In football, at least, Europe is at the top of its game (Simon Kuper JUNE 3 2021, Financial Times)

Today, knowledge exchange in European football is a model for all other sectors. The best teams play each other constantly. After Chelsea beat Real Madrid, the Madrileños go home and work out what Chelsea did better, and so the sport evolves. Spain updated the Dutch passing game, and then the Germans and English learnt from Spain.

English academies now produce footballers such as Mason Mount and Phil Foden, who play like continentals. In football, English exceptionalism died in about 1993, killed by the failings of the indigenous long-ball game with its warrior ethos. That's one difference between football and political ideologies: in football, success and failure are usually clear. You can blame the referee for one bad scoreboard, but after years of them, you have to start learning from other people.

Weaker versions of football's knowledge exchange operate in other sectors. Germany learnt from foreign school systems after its "Pisa shock" of 2001, when its schools underperformed in the OECD's rankings. Northern Europeans learnt about food from the French and Italians.

But football shows how much better this could be done. Here, knowledge is spread around the continent by multilingual émigré coaches such as Jürgen Klopp and Pep Guardiola, moving around an almost perfectly functioning single market. These men are revered in their adopted countries and have become advertisements for their home countries. Over the past year, Britons performed four times more Google searches for Klopp than for Germany's chancellor, Angela Merkel; Guardiola got 39 times more searches than Spain's prime minister, Pedro Sánchez.

Meanwhile, Europe's social democracy pays off in football. You can't pick future champions aged two based on body type. The only way to create talent is to get millions of kids of all backgrounds playing, on decent fields, with qualified coaches. The world's most egalitarian continent does this best. Nowadays it even gives girls a chance.

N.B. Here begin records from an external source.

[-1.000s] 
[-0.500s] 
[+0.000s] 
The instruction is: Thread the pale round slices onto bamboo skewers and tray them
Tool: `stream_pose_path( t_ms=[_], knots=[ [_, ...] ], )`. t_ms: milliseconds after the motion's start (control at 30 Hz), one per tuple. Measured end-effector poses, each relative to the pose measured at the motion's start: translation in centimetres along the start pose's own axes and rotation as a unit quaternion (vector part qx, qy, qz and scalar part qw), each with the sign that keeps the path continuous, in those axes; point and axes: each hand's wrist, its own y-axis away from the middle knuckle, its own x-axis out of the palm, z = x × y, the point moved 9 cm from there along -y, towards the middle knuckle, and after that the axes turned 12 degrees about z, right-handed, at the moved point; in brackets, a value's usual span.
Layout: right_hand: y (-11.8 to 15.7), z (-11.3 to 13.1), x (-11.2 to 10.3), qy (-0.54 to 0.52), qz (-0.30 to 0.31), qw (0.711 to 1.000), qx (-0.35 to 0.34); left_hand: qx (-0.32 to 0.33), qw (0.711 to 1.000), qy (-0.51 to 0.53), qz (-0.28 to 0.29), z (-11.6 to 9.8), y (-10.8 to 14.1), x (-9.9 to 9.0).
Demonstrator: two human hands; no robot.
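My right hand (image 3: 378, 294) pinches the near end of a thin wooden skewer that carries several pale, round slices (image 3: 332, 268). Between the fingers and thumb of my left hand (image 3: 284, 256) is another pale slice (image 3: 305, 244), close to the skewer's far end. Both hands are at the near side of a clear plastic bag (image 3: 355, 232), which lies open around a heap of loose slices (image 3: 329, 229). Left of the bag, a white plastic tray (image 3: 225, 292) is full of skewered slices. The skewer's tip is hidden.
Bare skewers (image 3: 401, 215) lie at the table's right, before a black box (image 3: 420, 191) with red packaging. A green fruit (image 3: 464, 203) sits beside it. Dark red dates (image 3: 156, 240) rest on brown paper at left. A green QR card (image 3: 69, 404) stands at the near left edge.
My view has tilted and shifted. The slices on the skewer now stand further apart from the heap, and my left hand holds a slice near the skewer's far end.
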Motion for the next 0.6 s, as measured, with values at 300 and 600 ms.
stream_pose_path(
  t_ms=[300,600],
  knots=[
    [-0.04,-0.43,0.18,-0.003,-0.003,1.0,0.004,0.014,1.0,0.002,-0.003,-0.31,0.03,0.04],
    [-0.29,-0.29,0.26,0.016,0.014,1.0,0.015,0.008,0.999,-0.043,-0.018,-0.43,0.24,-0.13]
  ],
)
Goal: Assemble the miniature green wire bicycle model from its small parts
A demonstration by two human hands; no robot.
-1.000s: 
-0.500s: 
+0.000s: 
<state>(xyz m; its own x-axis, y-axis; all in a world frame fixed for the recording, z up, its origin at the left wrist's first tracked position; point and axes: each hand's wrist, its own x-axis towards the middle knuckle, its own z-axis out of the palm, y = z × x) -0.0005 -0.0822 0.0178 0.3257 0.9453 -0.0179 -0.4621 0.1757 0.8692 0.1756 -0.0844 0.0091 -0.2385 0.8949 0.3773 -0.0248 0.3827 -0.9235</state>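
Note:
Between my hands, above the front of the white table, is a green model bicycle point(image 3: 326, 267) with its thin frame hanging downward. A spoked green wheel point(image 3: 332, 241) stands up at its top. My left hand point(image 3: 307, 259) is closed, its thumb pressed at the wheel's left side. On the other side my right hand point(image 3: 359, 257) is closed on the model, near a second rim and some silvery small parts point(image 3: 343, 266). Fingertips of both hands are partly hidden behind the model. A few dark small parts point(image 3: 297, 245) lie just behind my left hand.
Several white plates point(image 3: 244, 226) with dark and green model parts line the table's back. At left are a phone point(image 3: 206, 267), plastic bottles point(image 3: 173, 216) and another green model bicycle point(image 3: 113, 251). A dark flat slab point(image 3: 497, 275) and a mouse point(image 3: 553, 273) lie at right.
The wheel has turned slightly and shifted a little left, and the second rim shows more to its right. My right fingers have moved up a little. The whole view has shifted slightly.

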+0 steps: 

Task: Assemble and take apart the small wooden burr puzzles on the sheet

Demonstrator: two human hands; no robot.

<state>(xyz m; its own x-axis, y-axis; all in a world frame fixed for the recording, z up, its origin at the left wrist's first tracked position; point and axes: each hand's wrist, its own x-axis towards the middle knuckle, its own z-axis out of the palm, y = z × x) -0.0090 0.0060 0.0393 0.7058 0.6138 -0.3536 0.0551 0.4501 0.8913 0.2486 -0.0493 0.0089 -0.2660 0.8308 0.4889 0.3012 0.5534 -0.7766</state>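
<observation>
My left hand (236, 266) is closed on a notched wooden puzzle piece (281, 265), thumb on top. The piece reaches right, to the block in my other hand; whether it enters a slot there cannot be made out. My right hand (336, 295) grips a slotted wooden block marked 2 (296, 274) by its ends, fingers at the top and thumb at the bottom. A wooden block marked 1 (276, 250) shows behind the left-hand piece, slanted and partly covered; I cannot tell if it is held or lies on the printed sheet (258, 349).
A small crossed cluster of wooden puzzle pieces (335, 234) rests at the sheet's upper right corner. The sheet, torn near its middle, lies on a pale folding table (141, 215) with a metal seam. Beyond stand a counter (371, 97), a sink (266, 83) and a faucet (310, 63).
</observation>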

And so the EU, with 6 per cent of the planet's population, has become football's lone superpower. The only non-EU country to finish in the top three of the World Cup since 2006 is Lionel Messi's Argentina. Four different EU member states have won four straight World Cups. The German coach Franz Beckenbauer's boast in 1990 that a united Germany would become unbeatable proved false. Instead, knowledge spread from core Europe to the historically disadvantaged south: Spain (twice), Greece and Portugal have won the last four European championships.